Generalize dcat:byteSize to dcat:size #313

agbeltran · 2018-08-09T06:56:51Z

At the moment, DCAT provides a property to indicate the size of a distribution in bytes (dcat:byteSize). We discussed that this should be generalized to dcat:size with an additional indication of the unit of measurement. For the latter, we would consider an existing ontology (such as UO, QUDT, OM etc).

Related to #125

As per discussions in meeting (https://www.w3.org/2018/07/19-dxwgdcat-minutes.html#x07) and action (https://www.w3.org/2017/dxwg/track/actions/158).

dr-shorthair · 2018-08-13T00:53:45Z

I agree that a discussion on this topic is meritted. But I am not sure an additional property is warranted.

Too many ways to do the same thing has a cost. While a more flexible property makes things easier for the data provider, it creates more work for the consumer. I believe dcat:byteSize is enough, though I suggest that its range should be xsd:positiveInteger (which is a valid OWL-2 datatype - see https://www.w3.org/TR/owl2-quick-reference/#Built-in_Datatypes ) see #125 .

agbeltran · 2018-08-14T18:59:50Z

In fact, DCAT 2014 originally had a property dcat:size that was deprecated

dcat:size a rdf:Property;
    rdfs:isDefinedBy dcat:;
    rdfs:label "size (Deprecated)";
    rdfs:comment "the size of a distribution. This term has been deprecated";
    rdfs:domain dcat:Distribution;
    owl:deprecated true ;
    rdfs:subPropertyOf dct:extent .

I found some of the old discussions here:

https://lists.w3.org/Archives/Public/public-gld-wg/2012Oct/0117.html

dr-shorthair · 2018-08-15T00:39:39Z

Right. The additional point in that post

stating that the value can be approximate

addresses the lurking issue ('what if I only want to indicate the size in round numbers?')
The usage note https://w3c.github.io/dxwg/dcat/#Property:distribution_size states

The size in bytes can be approximated when the precise size is not known.

Perhaps this could be clarified with an example or two?

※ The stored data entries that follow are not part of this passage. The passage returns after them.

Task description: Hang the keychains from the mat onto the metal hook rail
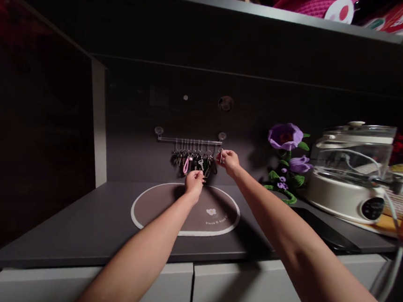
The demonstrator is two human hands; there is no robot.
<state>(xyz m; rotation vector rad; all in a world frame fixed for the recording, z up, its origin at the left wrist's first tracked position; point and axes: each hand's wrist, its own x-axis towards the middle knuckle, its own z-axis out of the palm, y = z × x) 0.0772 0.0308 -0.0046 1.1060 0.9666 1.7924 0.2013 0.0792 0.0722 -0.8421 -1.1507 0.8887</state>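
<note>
A clear hook rail (190, 141) is fixed to the dark back wall, with several bunches of keys (200, 164) hanging in a row from its hooks. Among them hangs a pink strap (185, 165). My left hand (194, 186) is just below the keys, its thumb and fingers pinched together; what lies between the fingertips is too small to make out. At the right end of the rail, my right hand (229, 162) pinches a key ring (220, 151), and its fingers partly hide what hangs from the ring.
An oval brown mat (161, 208) lies on the dark counter (85, 225). To the right are purple knitted flowers (286, 137), a white appliance with a clear lid (339, 191) and a flat black object (325, 230). A shelf (214, 4) runs overhead.
</note>
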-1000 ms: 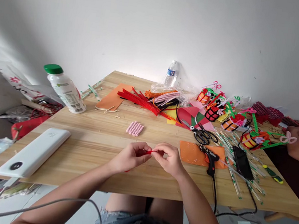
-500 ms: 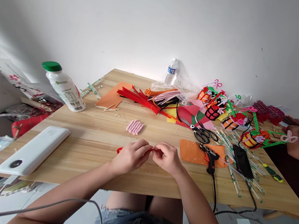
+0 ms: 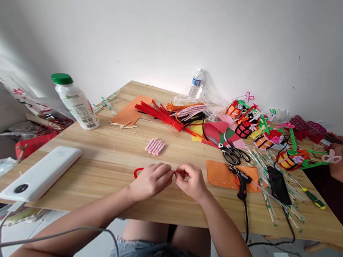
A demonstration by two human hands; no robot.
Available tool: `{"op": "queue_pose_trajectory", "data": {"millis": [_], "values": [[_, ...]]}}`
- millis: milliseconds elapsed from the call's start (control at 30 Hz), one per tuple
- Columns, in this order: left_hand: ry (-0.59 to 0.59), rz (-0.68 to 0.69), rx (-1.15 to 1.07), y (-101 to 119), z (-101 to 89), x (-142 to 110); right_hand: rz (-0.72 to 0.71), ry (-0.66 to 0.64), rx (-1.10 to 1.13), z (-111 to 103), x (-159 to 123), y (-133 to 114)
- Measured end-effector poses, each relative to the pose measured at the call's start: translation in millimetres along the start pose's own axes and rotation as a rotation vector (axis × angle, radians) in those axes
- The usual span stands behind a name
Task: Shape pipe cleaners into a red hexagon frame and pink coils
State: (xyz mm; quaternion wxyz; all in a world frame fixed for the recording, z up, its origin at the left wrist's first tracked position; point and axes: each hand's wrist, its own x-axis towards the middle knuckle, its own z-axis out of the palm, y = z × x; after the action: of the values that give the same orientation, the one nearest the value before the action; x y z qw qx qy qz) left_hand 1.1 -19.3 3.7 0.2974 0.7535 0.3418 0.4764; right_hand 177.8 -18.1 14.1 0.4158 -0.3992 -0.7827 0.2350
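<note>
My left hand (image 3: 152,180) is closed on a red pipe cleaner (image 3: 136,172), whose bent end loops out on the left by the wrist. Fingertip to fingertip with it, my right hand (image 3: 191,183) pinches the same pipe cleaner at its other end; most of the strand is hidden inside the fingers. Both hands are just above the near part of the wooden table (image 3: 107,187). A small ribbed pink piece of twisted pipe cleaners (image 3: 155,146) lies beyond my left hand.
Bundled red pipe cleaners (image 3: 160,115) lie farther back. Right of my hands are scissors (image 3: 233,153), a glue gun (image 3: 240,179) on orange paper, a black phone-like device (image 3: 278,185) and a screwdriver (image 3: 313,198). A power bank (image 3: 42,172) and white bottle (image 3: 78,103) stand left. Another person's arm (image 3: 342,165) shows far right.
My fingers have shifted slightly on the red pipe cleaner, and a bit more of its loop shows at the left. The view has moved slightly; the other things stay put.
</note>
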Motion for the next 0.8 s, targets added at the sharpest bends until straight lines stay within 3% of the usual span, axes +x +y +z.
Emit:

makxdekkers · 2018-08-24T07:57:25Z

@agbeltran It seems to me that dcat:size is fundamentally different from dcat:byteSize, because it would necessarily have a resource as its range -- as you point out, and as the example in the old discussion shows, it needs a link to a controlled vocabulary for its unit of measurement. As I understand it, dcat:byteSize was defined as a simpler way to express something that people saw as a main requirement at the time. So you can't generalise dcat:byteSize, but would need to define a parallel property for more general cases.
One process question: would we be able to 'un-deprecate' a property in the namespace, or would this need to get a new URI?

agbeltran · 2018-08-30T05:28:25Z

Thanks @makxdekkers - according to the discussion, I think we would not un-deprecate the property, but keep dcat:byteSize while revising its axioms (see also #125 #110), for example considering the change of range to xsd:positiveIntegeras suggested by @dr-shorthair above. In terms of the point raised by this issue, we need also to confirm that keeping byte as the unit provides enough flexibility to describe large distributions (we also need to decide if relaxing the domain).

agbeltran · 2018-08-30T05:56:17Z

Some examples of the use of dcat:byteSize in this SPARQL endpoint with query select * where { ?s a dcat:Dataset. ?d a dcat:Distribution. ?s dcat:distribution ?d. ?d dcat:byteSize ?size. FILTER ( STRLEN(?size) > 10) } LIMIT 100

makxdekkers · 2018-08-30T06:48:49Z

@agbeltran Are you now proposing to drop the idea of adding a more general 'size' property, and just revise the axiom (datatype) of dcat:byteSize?
As to changing the datatype from xsd:decimal to xsd:positiveInteger, I wonder if that would break implementations that currently specify a number with ^^xsd:decimal? For example, I see
<dcat:byteSize rdf:datatype="http://www.w3.org/2001/XMLSchema#decimal">246629.0</dcat:byteSize> in https://www.govdata.de/ckan/catalog/catalog.rdf. I guess this would become non-conformant if the axiom were changed.
If it's just for elegance, does it make sense to force people to convert their existing data?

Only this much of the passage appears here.